Restaurant meals for that many people could ring up quite a tab, so we were sure to book rental homes with well-stocked kitchens that enabled us to eat most of our meals at the house.
My husband and I took turns doing most of the cooking with help from the others, but there was a dessert we could count on being made at least twice during the week: my mother-in-law Rosalie’s peach cobbler.
Rosalie had a knack for choosing peaches at the perfect stage of ripeness. In the afternoon while the children napped, she’d stand at the kitchen sink peeling and slicing the peaches into a large glass measuring bowl. After adding sugar and turning the peaches so they each received a little sweetness, she’d cover the bowl and set it in the refrigerator for several hours.

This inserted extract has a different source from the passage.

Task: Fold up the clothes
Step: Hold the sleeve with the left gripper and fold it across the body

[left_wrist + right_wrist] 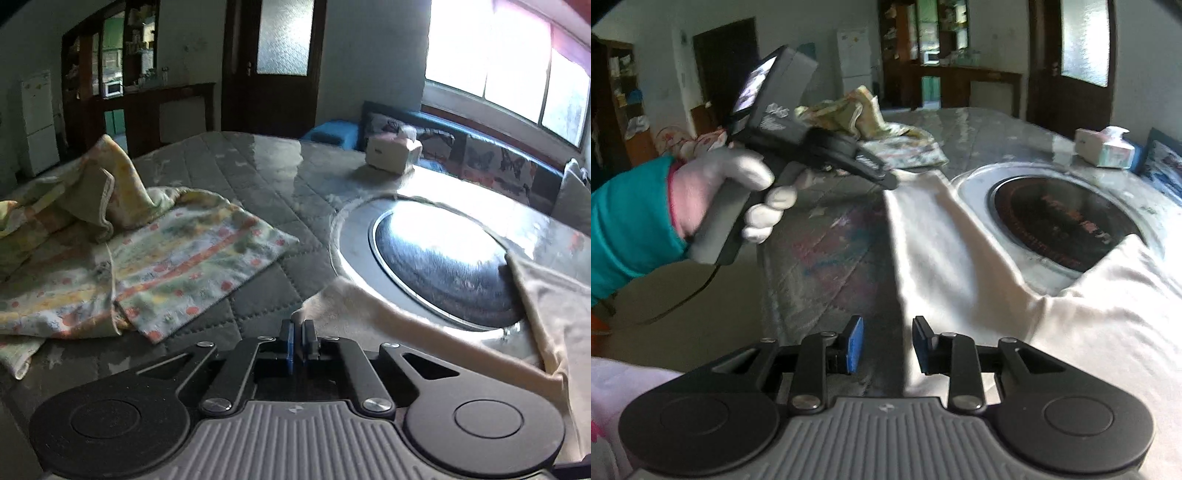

After dinner and dishes were done, Rosalie would make the simple batter for the cobbler. Then into the oven it went. We’d play Uno or dominoes for the fifty minutes it required to bake to a light golden brown on top.
The adults would surreptitiously watch the clock or the timer, trying to avoid being caught by the others. The children would ask over and over, “How much longer?!”
Finally it was done but was too hot to eat immediately. We were tortured for another ten minutes or so, filling the time by taking orders for who wanted theirs a la mode or with milk or a cup of coffee.
That aroma! Studies show that the sense of smell can evoke strong memories. And I believe it. The aroma of a freshly baked cobbler takes me down the lane of beautiful memories spent with people who loved each other and weren’t embarrassed to show it.
I treasure that small margin of time we shared over the years.
So do I have you considering a run to the store for peaches? Please wipe the drool from your lips before you go.
It would be quite rude of me not to share Rosalie’s recipe with you. And yes, I just had some.
Rosalie Thatcher’s Peach Cobbler
4 cups of very ripe peaches (but not too soft), peeled and sliced into thin layers into a large glass bowl (usually about six medium peaches)
1 cup sugar gets poured over the sliced peaches. Turn them over so that each piece gets some sweetness.
Cover and refrigerate for several hours so that the peaches make their own juice. Stir them around a few times.
When you’re ready to bake, turn on oven to 325 degrees. Melt ¼ cup (half a stick) of butter in a 9 x 13 rectangular glass cake pan while oven is preheating. Keep an eye on this; remove pan as soon as the butter has melted. Remember that the pan is hot!
In a separate bowl, mix by hand:
1 cup flour
1 cup sugar
2 teaspoons baking powder
¾ cup of whole milk
When oven has reached 325, pour the batter evenly into the pan. (I make long lines just because Rosalie did.)
Then spoon out the peaches onto the melted butter and the batter. Use it all, even the juice. The juice cooks into the batter.
Bake 45-55 minutes, just until it turns light golden brown on top.
Let cool for 10-15 minutes before serving. Enjoy!
And think of Rosalie and me while you’re licking the spoon from your last bite.